For television, he starred in The Moon and Sixpence, John Gabriel Borkman, Long Day’s Journey into Night, Brideshead Revisited, The Merchant of Venice, Cat on a Hot Tin Roof, and King Lear, among others.Olivier was created a Knight Bachelor on 12 June 1947 in the King’s Birthday Honours, becoming the youngest actor so honored. Nominated by Prime Minister Harold Wilson, he was created a life peer on 13 June 1970 in the Queen’s Birthday Honours as Baron Olivier, of Brighton in the County of Sussex, the first actor to be accorded this distinction.
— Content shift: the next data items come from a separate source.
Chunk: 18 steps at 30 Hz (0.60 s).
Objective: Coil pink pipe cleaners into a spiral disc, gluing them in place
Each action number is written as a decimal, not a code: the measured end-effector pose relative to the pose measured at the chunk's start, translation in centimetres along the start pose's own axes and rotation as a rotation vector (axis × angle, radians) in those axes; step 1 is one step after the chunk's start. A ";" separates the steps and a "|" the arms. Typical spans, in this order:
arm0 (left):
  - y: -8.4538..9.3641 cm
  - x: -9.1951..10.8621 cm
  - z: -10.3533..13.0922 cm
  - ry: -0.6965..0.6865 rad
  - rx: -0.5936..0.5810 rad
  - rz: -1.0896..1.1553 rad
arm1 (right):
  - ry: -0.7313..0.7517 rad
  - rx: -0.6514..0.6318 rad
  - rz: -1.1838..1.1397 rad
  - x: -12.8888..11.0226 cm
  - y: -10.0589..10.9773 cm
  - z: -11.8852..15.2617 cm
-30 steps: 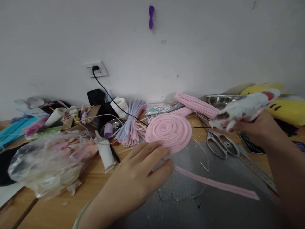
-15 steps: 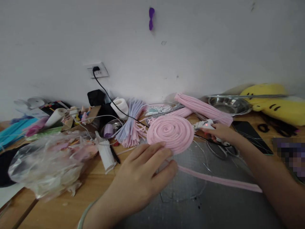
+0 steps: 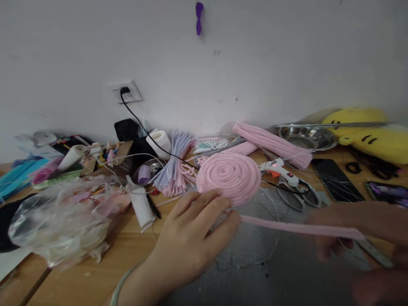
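My left hand (image 3: pixel 197 231) grips the near edge of a flat pink coil (image 3: pixel 231 176), wound in a spiral from fuzzy pipe cleaners, with fingers on top. From beside its thumb a pink fuzzy strip (image 3: pixel 293 227) runs right across the grey mat. My right hand (image 3: pixel 357 229), smeared by motion, is at the strip's far end; whether it grips the strip cannot be made out. Close under it shows a pale, flat, narrow tool (image 3: pixel 374 250), partly hidden. A white glue gun (image 3: pixel 283 171) with an orange trigger lies right of the coil, out of both hands.
Scissors (image 3: pixel 298 197) and a dark phone (image 3: pixel 338 180) lie on the right. Behind the coil are pink pipe cleaners (image 3: pixel 270 142), a lilac bundle (image 3: pixel 177 163) and a metal bowl (image 3: pixel 307 138). A plastic bag (image 3: pixel 66 221) sits left. A black cord (image 3: pixel 149 134) crosses from the wall socket.
My right hand has let go of the glue gun and moved toward the near right, to the strip's end. The strip's far end has risen slightly. My left hand keeps its grip.
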<state>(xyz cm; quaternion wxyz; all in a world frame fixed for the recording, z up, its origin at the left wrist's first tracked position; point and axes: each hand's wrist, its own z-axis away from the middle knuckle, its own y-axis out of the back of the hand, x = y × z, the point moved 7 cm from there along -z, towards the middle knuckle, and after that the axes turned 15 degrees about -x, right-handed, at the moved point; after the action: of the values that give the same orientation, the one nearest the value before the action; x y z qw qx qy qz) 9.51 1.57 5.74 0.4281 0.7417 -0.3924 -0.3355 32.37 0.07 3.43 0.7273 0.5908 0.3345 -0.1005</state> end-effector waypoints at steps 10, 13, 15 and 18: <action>-0.8 0.0 0.1 0.050 0.001 0.014 | 0.070 0.133 -0.262 -1.1 1.4 -3.3; -0.7 -0.4 -0.2 0.062 -0.027 0.063 | 0.020 0.156 -0.313 -0.5 1.6 -3.4; -0.7 -0.7 -0.2 0.072 -0.041 0.112 | -0.015 0.170 -0.317 -0.2 1.8 -3.6; -0.7 -1.0 -0.2 0.084 -0.041 0.153 | -0.064 0.169 -0.249 0.4 1.8 -3.9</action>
<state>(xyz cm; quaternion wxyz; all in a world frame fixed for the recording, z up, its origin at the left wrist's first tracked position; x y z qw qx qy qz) 9.40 2.76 5.38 0.4836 0.7142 -0.4227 -0.2783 32.20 4.34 4.34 0.6670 0.6005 0.3722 -0.2366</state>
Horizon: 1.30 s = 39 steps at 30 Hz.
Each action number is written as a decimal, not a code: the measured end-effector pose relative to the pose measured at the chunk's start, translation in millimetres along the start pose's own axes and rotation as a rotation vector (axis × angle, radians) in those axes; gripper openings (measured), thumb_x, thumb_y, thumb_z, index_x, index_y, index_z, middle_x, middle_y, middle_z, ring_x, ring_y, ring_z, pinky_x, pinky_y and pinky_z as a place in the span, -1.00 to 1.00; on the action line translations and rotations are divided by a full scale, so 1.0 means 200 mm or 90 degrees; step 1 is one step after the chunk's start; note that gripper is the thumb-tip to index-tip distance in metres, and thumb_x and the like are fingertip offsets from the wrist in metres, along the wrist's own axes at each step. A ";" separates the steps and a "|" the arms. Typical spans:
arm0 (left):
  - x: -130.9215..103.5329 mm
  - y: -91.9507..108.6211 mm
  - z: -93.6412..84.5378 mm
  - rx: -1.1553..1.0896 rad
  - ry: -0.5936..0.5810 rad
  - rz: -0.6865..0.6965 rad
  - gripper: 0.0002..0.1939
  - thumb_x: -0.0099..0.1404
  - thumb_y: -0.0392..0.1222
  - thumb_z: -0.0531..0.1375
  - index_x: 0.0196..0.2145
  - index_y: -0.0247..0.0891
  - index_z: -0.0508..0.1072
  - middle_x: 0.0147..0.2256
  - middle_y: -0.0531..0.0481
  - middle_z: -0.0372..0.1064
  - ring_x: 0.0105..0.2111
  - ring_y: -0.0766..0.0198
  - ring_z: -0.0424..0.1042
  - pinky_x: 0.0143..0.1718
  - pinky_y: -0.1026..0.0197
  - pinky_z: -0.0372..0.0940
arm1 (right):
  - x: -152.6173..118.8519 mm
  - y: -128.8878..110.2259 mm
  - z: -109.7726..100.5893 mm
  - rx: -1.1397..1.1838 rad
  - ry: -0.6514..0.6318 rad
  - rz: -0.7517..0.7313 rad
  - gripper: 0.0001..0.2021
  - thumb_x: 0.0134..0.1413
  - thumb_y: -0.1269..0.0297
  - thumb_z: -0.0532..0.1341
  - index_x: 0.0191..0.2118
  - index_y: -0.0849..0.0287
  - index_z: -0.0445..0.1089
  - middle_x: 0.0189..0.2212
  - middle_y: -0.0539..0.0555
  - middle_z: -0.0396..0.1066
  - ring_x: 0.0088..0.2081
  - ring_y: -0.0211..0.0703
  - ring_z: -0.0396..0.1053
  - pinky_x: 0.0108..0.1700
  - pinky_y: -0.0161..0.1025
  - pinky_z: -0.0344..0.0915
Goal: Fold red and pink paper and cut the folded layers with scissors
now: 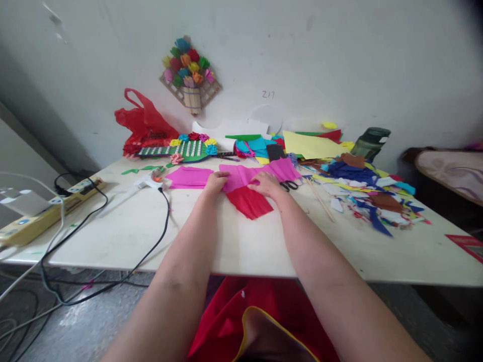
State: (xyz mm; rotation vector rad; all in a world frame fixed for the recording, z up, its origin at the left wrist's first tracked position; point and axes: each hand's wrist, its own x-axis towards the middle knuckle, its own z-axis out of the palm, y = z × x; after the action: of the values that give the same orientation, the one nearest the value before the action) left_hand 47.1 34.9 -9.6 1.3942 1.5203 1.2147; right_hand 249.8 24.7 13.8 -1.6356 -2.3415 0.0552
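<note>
A long pink crepe-paper strip [238,176] lies across the table between my hands, its right end reaching past my right hand. My left hand [216,182] is closed on the strip's left part. Over its right part, my right hand [265,183] has its fingers bent and pressed to the pink paper. Below the strip sits a red crepe piece [249,203], its upper edge against the pink. Another pink stack [189,177] lies left of my left hand. Black scissors [290,185] show their handles beside my right hand.
A glue gun [150,182] with its cord and a power strip [75,201] are at left. Behind are a red bag [145,120] and a flower-decorated green piece [188,151]. Paper scraps [388,202], wooden sticks [320,201] and a dark bottle [370,143] are at right.
</note>
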 end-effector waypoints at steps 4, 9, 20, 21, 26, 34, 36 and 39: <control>0.00 0.00 0.00 -0.039 -0.013 -0.004 -0.49 -0.06 -0.42 0.10 -0.09 -0.37 0.48 -0.63 0.07 0.27 -0.70 0.47 0.07 -0.60 0.36 0.07 | 0.01 0.01 0.01 0.056 -0.016 -0.016 -0.70 -0.07 0.08 0.25 -0.23 0.14 0.47 -0.13 0.14 0.39 -0.09 0.03 0.29 -0.08 -0.12 0.17; -0.01 0.00 -0.01 -0.126 -0.037 0.001 -0.44 -0.11 -0.48 0.11 -0.07 -0.41 0.45 -0.69 0.09 0.21 -0.73 0.46 0.06 -0.66 0.35 -0.02 | 0.03 0.06 0.05 0.263 -0.006 -0.006 -0.87 -0.19 0.25 0.30 -0.46 0.19 0.41 -0.44 0.03 0.41 -0.38 -0.16 0.31 -0.30 -0.24 0.20; -0.05 0.02 0.01 -0.276 -0.115 0.041 -0.25 -0.15 -0.51 0.09 0.09 -0.34 0.30 -0.29 -0.06 0.44 -0.51 0.39 0.33 -0.49 0.33 0.22 | 0.03 0.02 0.07 0.881 -0.011 0.033 -0.78 -0.38 0.24 0.37 -0.51 0.21 0.40 -0.55 -0.06 0.39 -0.46 -0.28 0.31 -0.31 -0.26 0.22; -0.05 0.03 0.01 -0.285 -0.116 0.034 -0.25 -0.15 -0.51 0.09 0.09 -0.35 0.29 -0.30 -0.06 0.44 -0.49 0.36 0.35 -0.46 0.32 0.24 | 0.03 0.02 0.08 0.898 -0.023 0.055 -0.78 -0.40 0.26 0.38 -0.52 0.21 0.40 -0.56 -0.06 0.40 -0.47 -0.27 0.32 -0.30 -0.26 0.22; -0.05 0.03 0.02 -0.279 -0.091 0.024 -0.30 -0.14 -0.51 0.12 0.05 -0.38 0.34 -0.47 0.04 0.40 -0.61 0.44 0.25 -0.57 0.36 0.13 | 0.03 0.10 0.05 0.973 -0.063 0.132 -0.80 -0.42 0.36 0.40 -0.59 0.21 0.36 -0.61 -0.04 0.40 -0.48 -0.25 0.35 -0.33 -0.27 0.25; -0.08 0.06 0.07 -0.300 -0.147 0.019 -0.29 -0.17 -0.55 0.12 0.03 -0.38 0.36 -0.63 0.14 0.28 -0.69 0.47 0.14 -0.66 0.37 -0.01 | 0.00 0.23 -0.03 1.013 -0.116 0.187 -0.86 -0.27 0.41 0.35 -0.52 0.18 0.37 -0.56 0.01 0.43 -0.47 -0.19 0.39 -0.38 -0.24 0.28; -0.08 0.05 0.07 -0.306 -0.158 0.016 -0.28 -0.17 -0.55 0.11 0.04 -0.37 0.35 -0.62 0.14 0.28 -0.70 0.48 0.12 -0.67 0.38 -0.01 | 0.00 0.24 -0.02 1.014 -0.105 0.202 -0.84 -0.31 0.40 0.37 -0.53 0.17 0.36 -0.58 0.01 0.41 -0.49 -0.18 0.39 -0.39 -0.24 0.28; -0.07 0.04 0.06 -0.320 -0.179 0.022 -0.26 -0.18 -0.55 0.09 0.04 -0.34 0.35 -0.55 0.10 0.34 -0.68 0.48 0.15 -0.67 0.38 -0.01 | 0.00 0.21 -0.01 1.058 -0.075 0.187 -0.83 -0.32 0.40 0.36 -0.54 0.17 0.33 -0.61 -0.02 0.38 -0.52 -0.20 0.37 -0.41 -0.25 0.27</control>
State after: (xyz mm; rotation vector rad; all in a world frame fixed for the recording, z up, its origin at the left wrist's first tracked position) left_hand 64.1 22.3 -6.2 1.1915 0.9195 1.2514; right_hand 289.4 39.5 7.1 -0.9227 -1.1223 1.6140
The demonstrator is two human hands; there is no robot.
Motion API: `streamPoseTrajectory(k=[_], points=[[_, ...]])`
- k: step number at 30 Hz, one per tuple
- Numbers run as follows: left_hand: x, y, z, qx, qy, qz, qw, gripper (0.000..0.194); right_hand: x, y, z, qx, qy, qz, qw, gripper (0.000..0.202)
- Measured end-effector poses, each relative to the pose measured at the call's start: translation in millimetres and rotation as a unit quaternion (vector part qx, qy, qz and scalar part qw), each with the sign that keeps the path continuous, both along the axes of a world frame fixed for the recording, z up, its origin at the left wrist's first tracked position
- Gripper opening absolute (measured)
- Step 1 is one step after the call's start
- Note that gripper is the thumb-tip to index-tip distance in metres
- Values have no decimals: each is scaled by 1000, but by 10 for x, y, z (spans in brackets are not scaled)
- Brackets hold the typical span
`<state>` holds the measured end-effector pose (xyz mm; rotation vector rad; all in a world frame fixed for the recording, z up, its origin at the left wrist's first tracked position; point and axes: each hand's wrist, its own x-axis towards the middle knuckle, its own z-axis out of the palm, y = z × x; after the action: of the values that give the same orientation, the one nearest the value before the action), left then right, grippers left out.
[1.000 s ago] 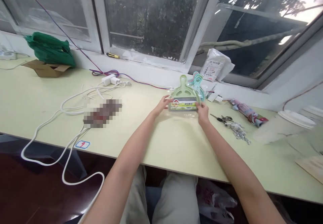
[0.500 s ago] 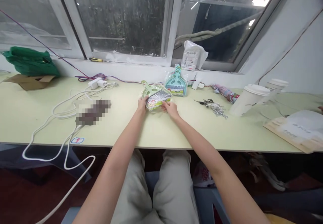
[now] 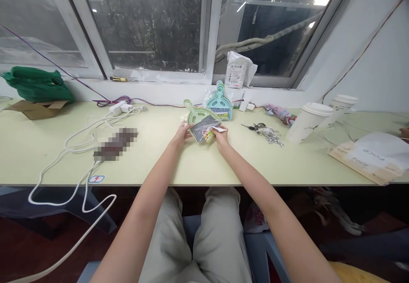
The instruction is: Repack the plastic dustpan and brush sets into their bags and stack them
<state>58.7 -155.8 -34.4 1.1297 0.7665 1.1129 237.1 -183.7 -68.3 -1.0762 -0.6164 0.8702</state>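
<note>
Apparently I'm partway, by my feed: front-left of the blue dustpan stack, my left hand clamps the green dustpan; my right hand's grip pinches the label card, bent off the brush, perhaps not yet detached; the stack's label is on.

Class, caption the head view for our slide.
Left hand holds a green dustpan; right hand grips a bent label.

a light green dustpan, handle pointing up-left, backs a grey-bristled brush; the printed label at lower right bends over.
</note>
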Motion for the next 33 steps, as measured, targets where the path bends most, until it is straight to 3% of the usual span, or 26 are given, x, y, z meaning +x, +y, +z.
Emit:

He was admitted to the Order of Merit in 1981, the first actor to be so honoured.

The Laurence Olivier Awards, organised by The Society of London Theatre, were renamed in his honour in 1984.Though he was a knight, a life peer, and one of the most respected personalities in the industry, Olivier insisted he be addressed as “Larry”, which he made clear he preferred to “Sir Laurence” or “Lord Olivier”.In 1999, the American Film Institute named Olivier among the Greatest Male Stars of All Time, at number 14 on the list.Sadly Olivier died at his home in Steyning, West Sussex, England, from renal failure on 11 July 1989. He was survived by his son Tarquin from his first marriage, as well as his wife Joan Plowright and their three children. He was cremated and his ashes interred in Poets’ Corner in Westminster Abbey, London. Olivier is one of only a few actors, along with David Garrick, Henry Irving, Ben Jonson and Sybil Thorndike to have been accorded this honour. Olivier is buried alongside some of the people he portrayed in theatre and film, for example King Henry V, General John Burgoyne and Air Chief Marshal Hugh Dowding. Fifteen years after his death, Olivier once again received star billing in a film. Through the use of computer graphics, footage of him as a young man was integrated into the 2004 film Sky Captain and the World of Tomorrow in which played the villain.